斜めから見たバットマン像
バットマンと言えば、ヒーローを思い浮かべる人は多いはずだろう。
しかし、現実的に考えると警察からも認められ、国民的な人気者で悪を打ち砕くというものには様々な疑念が浮かぶ。
たとえば、
悪であれば警察のバッジが無くても人を殴っていいのか?
街を守るヒーローと言えばどんなことをしても許されるのか?
その疑念を見事に定説として挙げてくれた作品がこの『ホワイトナイト』だ。
物語は、ある夜バットマンがジョーカーに必要以上に暴行し、その動画が流出するところから始まる。
まるで、今流行りのリーク映像のよう。
そこでバットマンに飲まされた薬が、ある意味悪く効いてしまい、ジョーカーは普通の人間に戻るのだ。

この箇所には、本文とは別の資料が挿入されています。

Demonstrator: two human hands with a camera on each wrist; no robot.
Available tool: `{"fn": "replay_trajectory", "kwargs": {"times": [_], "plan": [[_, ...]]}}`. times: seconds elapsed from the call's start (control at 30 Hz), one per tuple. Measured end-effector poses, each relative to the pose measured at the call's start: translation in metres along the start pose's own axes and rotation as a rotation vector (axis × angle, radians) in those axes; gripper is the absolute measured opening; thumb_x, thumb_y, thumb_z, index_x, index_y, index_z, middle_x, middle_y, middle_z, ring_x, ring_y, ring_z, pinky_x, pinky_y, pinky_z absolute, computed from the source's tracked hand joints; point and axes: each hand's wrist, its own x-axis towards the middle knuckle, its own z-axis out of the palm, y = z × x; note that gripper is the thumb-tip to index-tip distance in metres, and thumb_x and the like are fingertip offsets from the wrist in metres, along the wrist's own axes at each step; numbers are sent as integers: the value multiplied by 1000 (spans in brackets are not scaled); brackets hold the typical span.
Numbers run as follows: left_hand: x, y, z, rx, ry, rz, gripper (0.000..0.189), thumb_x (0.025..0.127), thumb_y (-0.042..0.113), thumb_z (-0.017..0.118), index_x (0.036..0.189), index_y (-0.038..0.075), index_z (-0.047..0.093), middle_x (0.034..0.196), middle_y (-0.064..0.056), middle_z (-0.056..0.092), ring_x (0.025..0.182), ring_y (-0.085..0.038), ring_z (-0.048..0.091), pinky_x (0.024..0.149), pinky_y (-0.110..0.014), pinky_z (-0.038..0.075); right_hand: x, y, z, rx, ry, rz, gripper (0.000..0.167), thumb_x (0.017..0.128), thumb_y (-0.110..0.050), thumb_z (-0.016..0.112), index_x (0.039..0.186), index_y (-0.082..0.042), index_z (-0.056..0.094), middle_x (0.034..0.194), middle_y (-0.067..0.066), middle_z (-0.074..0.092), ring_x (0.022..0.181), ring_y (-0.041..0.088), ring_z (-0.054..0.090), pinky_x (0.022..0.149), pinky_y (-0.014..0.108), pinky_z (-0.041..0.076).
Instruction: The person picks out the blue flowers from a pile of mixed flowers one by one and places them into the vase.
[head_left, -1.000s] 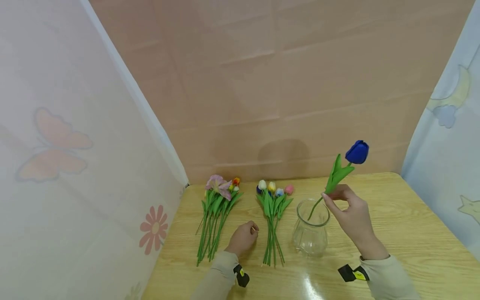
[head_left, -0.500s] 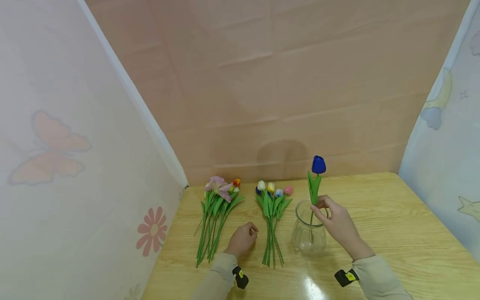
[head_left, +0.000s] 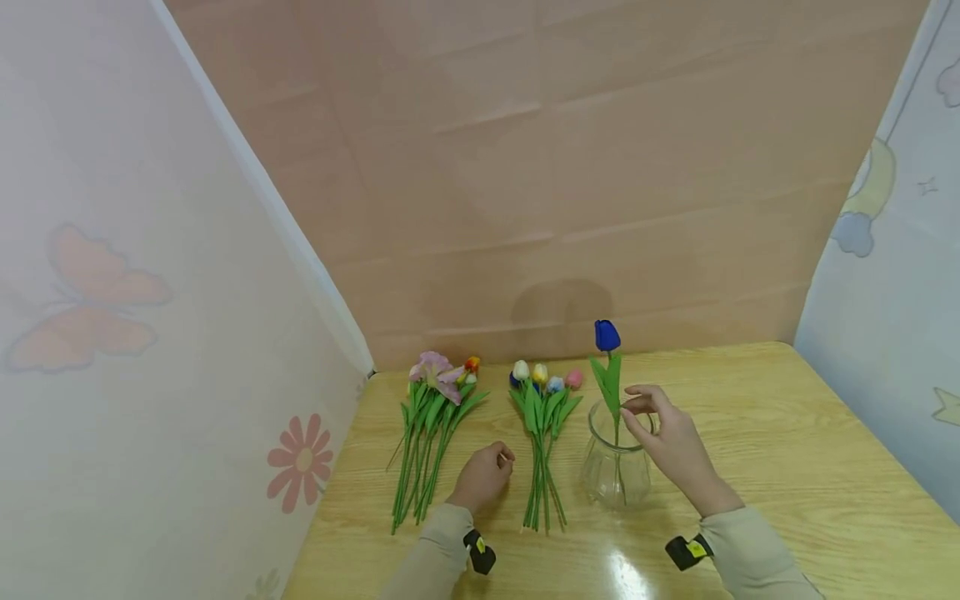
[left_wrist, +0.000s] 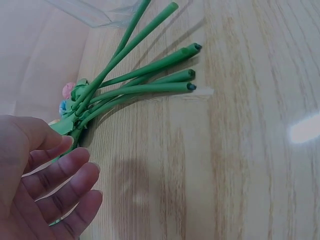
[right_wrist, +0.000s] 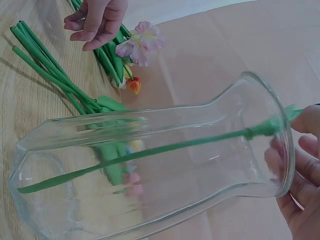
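Note:
A blue tulip (head_left: 607,336) with green leaves stands in the clear glass vase (head_left: 617,475), tilted slightly left. In the right wrist view its stem (right_wrist: 165,148) runs down to the vase's bottom. My right hand (head_left: 672,442) is at the rim beside the leaves, thumb and fingers parted, not gripping the tulip. My left hand (head_left: 483,477) rests near the table between two flower bunches, fingers loosely curled with nothing in them. Nearest to it lies a bunch of tulips (head_left: 542,442) in white, yellow, blue and pink; their stem ends (left_wrist: 187,75) show in the left wrist view.
Another bunch of flowers (head_left: 431,442), with a large pale purple bloom and a red-orange tulip, lies left on the wooden table (head_left: 787,467). A tan cloth (head_left: 480,208) hangs behind the table, and printed white cloths (head_left: 187,333) flank it.
My right hand has moved left and lowered the blue tulip into the vase, then let go of it. The tulip now leans left. My left hand has stayed in place.

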Motion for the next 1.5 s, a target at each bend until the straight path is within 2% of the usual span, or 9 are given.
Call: {"fn": "replay_trajectory", "kwargs": {"times": [0.27,0.6,0.73,0.9,1.0,1.07,1.17,1.23,1.5], "plan": [[-1,0,-1,-13,0,1,15,99,15,53,106,7,64,76,7,58,61,-8,50,55,-27,41,1,1,-9,33,63,-3,29,88,-5,69,116,-4,59,100,5,69,89,-10,54,69,12,47],[-2,-1,-2,-12,20,-1,15,98,16,54,106,8,64,77,6,58,61,-7,50,54,-26,41,0,26,-33,35,151,90,22,95,-7,61,116,-1,59,100,12,68,87,-22,45,65,6,40],[-3,-3,-2,-5,21,-3,15,98,17,55,105,8,64,76,6,59,60,-6,50,55,-25,41,-8,42,-33,55,29,110,26,97,-10,58,121,-1,56,105,14,67,90,-22,45,72,4,41],[-5,-1,-2,-23,10,-11,15,99,16,54,106,7,64,77,5,59,62,-7,51,56,-25,42,-26,60,-26,185,-278,106,49,98,-13,56,144,-5,38,131,21,54,111,-17,41,87,20,47],[-5,1,-3,-29,9,-8,15,99,16,54,106,7,64,77,5,58,62,-7,51,56,-26,42,-37,66,-21,257,-420,132,61,99,-13,55,151,-6,24,141,26,43,123,-4,40,93,43,48],[-5,2,-4,-30,9,-7,15,99,16,55,106,7,64,77,5,58,63,-7,51,56,-26,42,-42,66,-17,289,-484,166,67,98,-15,55,153,-4,17,143,30,37,132,15,40,95,58,43],[-3,3,-3,-15,11,3,14,98,15,55,105,7,64,77,6,59,62,-6,51,56,-25,42,-47,66,-10,315,-551,233,77,96,-20,59,153,-3,10,146,36,28,130,53,35,94,68,37],[-2,3,-2,-3,8,5,13,98,15,55,105,8,65,77,6,59,63,-5,51,57,-25,42,-49,65,-4,307,-578,268,86,94,-23,63,154,-3,5,146,40,23,126,65,29,91,72,36],[2,8,7,36,-19,27,11,96,13,57,102,9,65,75,5,59,60,-7,50,54,-25,41,-52,66,18,321,-518,244,96,86,-26,74,156,-14,10,152,31,24,130,63,26,93,77,27]]}}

そして、ゴッサムの人達にバットマンの疑念部分をズバズバ言い始める。
ここで、引き込まれるのが、ジョーカーの言うことにも一理あるということだ。
彼の言うことに間違いはなかった。
しかしながら、彼はジョーカー。
なのにも関わらず、ジョーカーの発言は皆の心を掴んでしまう。
まさにこれこそ今の社会そのものだろうと感じる。
近年、自分の意見を持たずに周りに流される若者が多いことを示唆しているのかもしれない。

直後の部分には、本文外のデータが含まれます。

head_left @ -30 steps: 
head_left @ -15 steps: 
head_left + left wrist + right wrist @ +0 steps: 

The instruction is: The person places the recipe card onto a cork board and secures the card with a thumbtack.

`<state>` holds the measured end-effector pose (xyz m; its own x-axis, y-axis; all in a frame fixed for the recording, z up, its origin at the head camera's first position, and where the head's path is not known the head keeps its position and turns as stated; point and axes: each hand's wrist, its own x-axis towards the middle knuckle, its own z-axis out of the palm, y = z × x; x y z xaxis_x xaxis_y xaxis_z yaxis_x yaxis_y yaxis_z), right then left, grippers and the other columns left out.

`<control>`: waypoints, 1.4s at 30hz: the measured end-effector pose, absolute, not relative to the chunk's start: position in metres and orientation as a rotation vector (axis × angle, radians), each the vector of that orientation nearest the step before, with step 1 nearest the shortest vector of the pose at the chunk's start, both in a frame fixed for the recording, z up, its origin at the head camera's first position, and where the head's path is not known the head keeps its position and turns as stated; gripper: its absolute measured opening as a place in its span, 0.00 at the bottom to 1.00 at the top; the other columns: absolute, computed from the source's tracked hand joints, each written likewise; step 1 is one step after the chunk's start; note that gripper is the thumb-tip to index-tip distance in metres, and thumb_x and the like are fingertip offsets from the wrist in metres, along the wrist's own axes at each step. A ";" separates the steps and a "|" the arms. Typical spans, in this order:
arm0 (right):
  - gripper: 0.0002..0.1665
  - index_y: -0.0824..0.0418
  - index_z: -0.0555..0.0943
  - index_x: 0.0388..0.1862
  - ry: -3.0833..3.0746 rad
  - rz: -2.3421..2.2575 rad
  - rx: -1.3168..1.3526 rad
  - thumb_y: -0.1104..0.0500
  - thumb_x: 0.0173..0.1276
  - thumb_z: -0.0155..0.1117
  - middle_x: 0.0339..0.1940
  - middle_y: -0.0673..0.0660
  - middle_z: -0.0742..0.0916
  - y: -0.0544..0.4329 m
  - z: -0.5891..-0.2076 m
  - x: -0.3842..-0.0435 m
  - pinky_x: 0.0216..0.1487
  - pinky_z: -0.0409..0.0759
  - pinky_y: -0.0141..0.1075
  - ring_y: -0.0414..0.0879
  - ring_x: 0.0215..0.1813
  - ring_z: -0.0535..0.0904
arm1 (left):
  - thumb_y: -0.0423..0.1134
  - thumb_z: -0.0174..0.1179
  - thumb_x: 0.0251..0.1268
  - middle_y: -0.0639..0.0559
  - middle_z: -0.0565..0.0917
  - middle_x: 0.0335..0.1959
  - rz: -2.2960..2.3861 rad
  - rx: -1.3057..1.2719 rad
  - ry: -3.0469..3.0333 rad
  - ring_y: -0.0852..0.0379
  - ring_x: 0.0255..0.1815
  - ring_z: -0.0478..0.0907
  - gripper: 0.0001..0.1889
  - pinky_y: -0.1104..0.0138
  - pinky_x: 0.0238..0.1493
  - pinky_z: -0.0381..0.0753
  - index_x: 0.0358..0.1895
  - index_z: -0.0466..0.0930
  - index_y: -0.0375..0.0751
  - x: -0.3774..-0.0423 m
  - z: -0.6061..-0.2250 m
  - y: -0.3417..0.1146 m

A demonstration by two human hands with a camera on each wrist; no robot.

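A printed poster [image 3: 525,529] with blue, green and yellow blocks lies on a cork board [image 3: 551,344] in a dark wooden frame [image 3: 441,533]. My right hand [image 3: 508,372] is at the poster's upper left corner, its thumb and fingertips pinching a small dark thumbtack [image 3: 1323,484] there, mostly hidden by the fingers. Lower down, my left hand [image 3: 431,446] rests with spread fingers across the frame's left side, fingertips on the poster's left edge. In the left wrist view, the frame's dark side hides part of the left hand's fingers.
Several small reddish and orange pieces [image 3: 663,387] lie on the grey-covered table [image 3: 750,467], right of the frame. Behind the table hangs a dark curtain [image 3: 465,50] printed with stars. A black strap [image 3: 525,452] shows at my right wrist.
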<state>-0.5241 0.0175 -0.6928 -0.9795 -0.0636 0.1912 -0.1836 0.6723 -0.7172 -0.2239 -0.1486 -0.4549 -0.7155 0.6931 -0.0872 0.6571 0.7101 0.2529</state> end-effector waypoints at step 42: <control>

バットマンがダークナイトならば、ジョーカーはホワイトナイトと自ら名乗る場面はショッキングであった。
バットマン=善という定義はここで完全に崩れてしまう。
やはりヒーローという定義は常にグレーなラインである。
誰かにとってはヒーローであり、誰かにとってはヴィランということが、正しいのかそこを考え感じさせてくれるのがDC。
ヒーローではなくヴィランを多く描くティム・バートンの映画バットマンシリーズはまた違う考えではあるものの、DCはこのようにヒーローを明るく描かないことにとても魅力がある。

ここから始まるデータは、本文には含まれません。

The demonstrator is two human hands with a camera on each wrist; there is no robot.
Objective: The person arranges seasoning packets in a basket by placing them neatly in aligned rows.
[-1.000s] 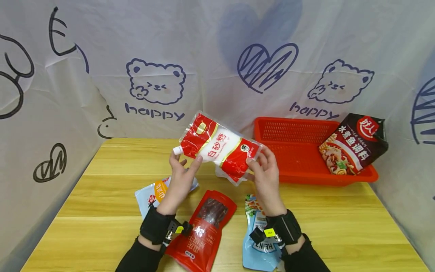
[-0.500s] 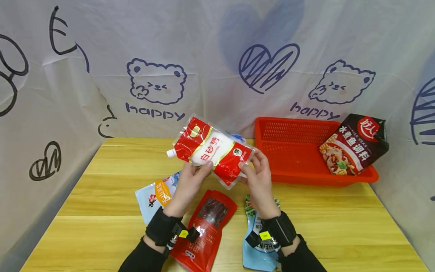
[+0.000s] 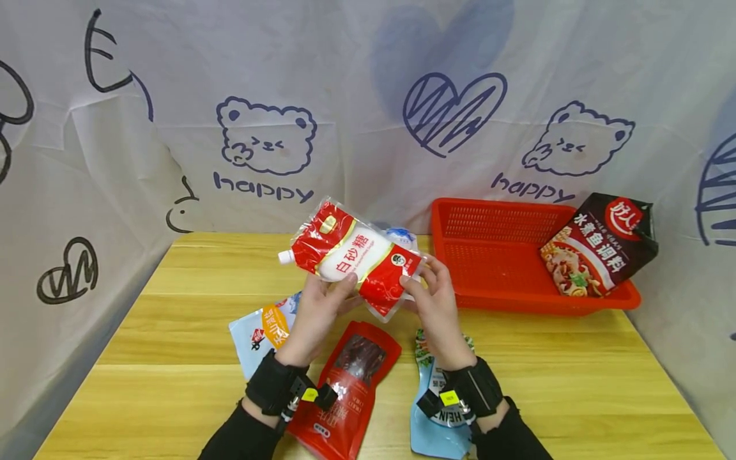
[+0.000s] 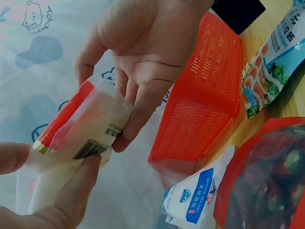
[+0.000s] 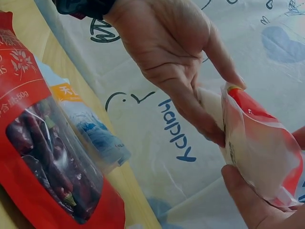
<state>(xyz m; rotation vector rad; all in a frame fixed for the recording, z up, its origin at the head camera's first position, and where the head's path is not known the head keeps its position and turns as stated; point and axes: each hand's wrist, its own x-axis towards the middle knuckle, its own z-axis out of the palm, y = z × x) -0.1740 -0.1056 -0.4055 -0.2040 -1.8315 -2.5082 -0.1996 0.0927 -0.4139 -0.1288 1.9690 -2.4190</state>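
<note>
A red and white pouch of white sugar (image 3: 356, 255), with a white spout cap at its left end, is held tilted above the table by both hands. My left hand (image 3: 316, 313) pinches its lower edge near the middle, thumb on the printed front. At the right end, my right hand (image 3: 431, 297) grips a corner with its thumb in front. The left wrist view shows the pouch's pale back with a barcode (image 4: 90, 149), fingers of both hands behind it. Beyond the pouch, a white and blue sea salt bag (image 4: 190, 195) stands on the table, mostly hidden in the head view.
A red plastic basket (image 3: 500, 303) stands at the back right, a black and red seasoning packet (image 3: 600, 246) leaning in it. Nearer lie a red bag of dried chillies (image 3: 351, 390), a light blue Heinz pouch (image 3: 434, 437) and a light blue and orange bag (image 3: 259, 332).
The sugar pouch has moved left and slightly down. My left hand has shifted from the spout end to the pouch's lower middle edge, while my right hand keeps hold of the right end.
</note>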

2019年には悪であるジョーカーを主人公とした『ジョーカー』が公開。
人気は爆破し、コミックス映画として快挙を成し得た。
話を戻すが、
読んでいくと更なる人間の内なる思いが数々出てくる本作。
ハーレイクインの本当の思い。
ブルースの葛藤。
Mr.フリーズとウェイン家の関係。
等のことが様々出てくる。
最終的なまとめはかなり説明的なストーリー構成になってしまったのは残念だったが、ブルースが正直にならなくてはならない行動は、まさに現代は如何にウソがまみれた世界で、全ては目で見なくては信用できないことが今の社会に対して皮肉的に描かれていると感じた。
何が善で何が悪かは人それぞれあるかもしれないが、何を信じるかはその人自身考えなくてはならないことだと、思わせてくれた作品であった。
ファンサービス
長々と書いた後で、ファンサービスポイントだけ言わせてほしい。
バットマンと言えばバットモービルを連想する人も少なくないはず。
今作にはそのバットモービルが何台も登場する。
しかも、ドラマ、映画、アニメ、コミックスと今まで見たことある車両が全て登場するのだ。
これは、一番ウキウキした部分だった。
どのようにして全車両を使うのかは実際に読んでみてほしい。